● Work task
Repeat the data exactly, please; no pictures belong in the copy.

● Information shown

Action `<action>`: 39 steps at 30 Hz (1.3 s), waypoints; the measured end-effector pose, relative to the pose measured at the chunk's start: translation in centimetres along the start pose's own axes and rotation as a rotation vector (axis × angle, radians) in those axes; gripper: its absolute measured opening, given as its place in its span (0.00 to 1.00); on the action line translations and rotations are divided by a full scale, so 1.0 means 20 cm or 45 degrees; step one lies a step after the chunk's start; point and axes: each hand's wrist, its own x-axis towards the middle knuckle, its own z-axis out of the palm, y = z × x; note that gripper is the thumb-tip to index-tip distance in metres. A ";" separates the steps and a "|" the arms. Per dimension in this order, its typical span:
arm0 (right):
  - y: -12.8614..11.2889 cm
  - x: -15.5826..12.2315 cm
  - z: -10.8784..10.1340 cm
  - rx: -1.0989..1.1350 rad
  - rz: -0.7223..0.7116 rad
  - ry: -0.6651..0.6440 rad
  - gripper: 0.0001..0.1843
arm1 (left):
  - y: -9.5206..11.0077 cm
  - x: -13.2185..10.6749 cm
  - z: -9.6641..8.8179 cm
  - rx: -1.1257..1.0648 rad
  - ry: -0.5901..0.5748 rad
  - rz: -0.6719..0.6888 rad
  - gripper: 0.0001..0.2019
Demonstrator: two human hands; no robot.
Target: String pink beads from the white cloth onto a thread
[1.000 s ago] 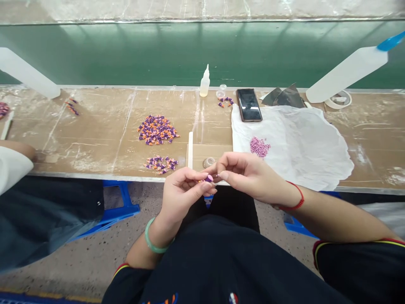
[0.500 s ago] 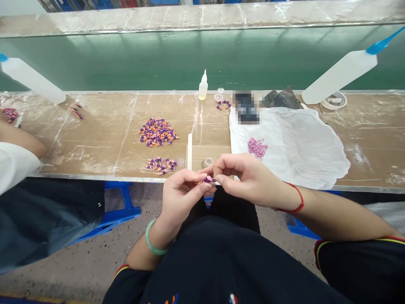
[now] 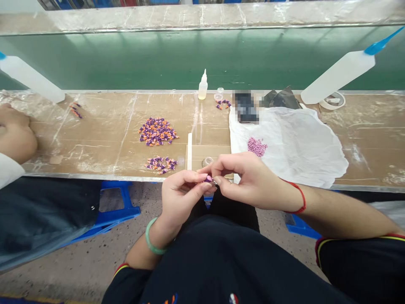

● Your solution
Action `<action>`: 39 steps at 30 Hz (1.3 s), waypoints; the measured end-effector pose, relative to the pose measured at the chunk's start: translation in centimetres along the start pose's own axes and rotation as a rotation vector (axis × angle, radians) in those axes; gripper: its absolute measured opening, given as its place in its span (0.00 to 1.00); on the action line translations and rotations are divided by a full scale, so 1.0 means 20 cm or 45 degrees; step one lies a step after the chunk's start; point and axes: each hand's wrist, its own x-axis towards the middle knuckle, its own z-axis out of the palm, y = z × x; note that gripper is the thumb-tip to index-tip distance in metres. A ";" separates the steps and a "|" the arms. Per dimension in this order, its typical span:
arm0 (right):
  - y: -12.8614..11.2889 cm
  - x: -15.5826..12.2315 cm
  - z: -10.8784..10.1340 cm
  - rx: -1.0989..1.1350 rad
  - rz: -0.7223..0.7116 rad
  - ry: -0.6651..0.6440 rad
  - gripper: 0.0001..0.1843
arm1 (left):
  - y: -9.5206..11.0077 cm
  - x: -13.2185..10.6749 cm
  - z: -9.6641..8.8179 cm
  - rx: -1.1257..1.0648 rad
  - ry: -0.5901..0.5748 rad
  - rz: -0.6719..0.6888 rad
  - gripper: 0.0001..0.2019
Demonstrator: two human hands; no robot.
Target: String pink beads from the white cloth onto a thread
[1.000 s ago] 
[0.500 s ago] 
[now] 

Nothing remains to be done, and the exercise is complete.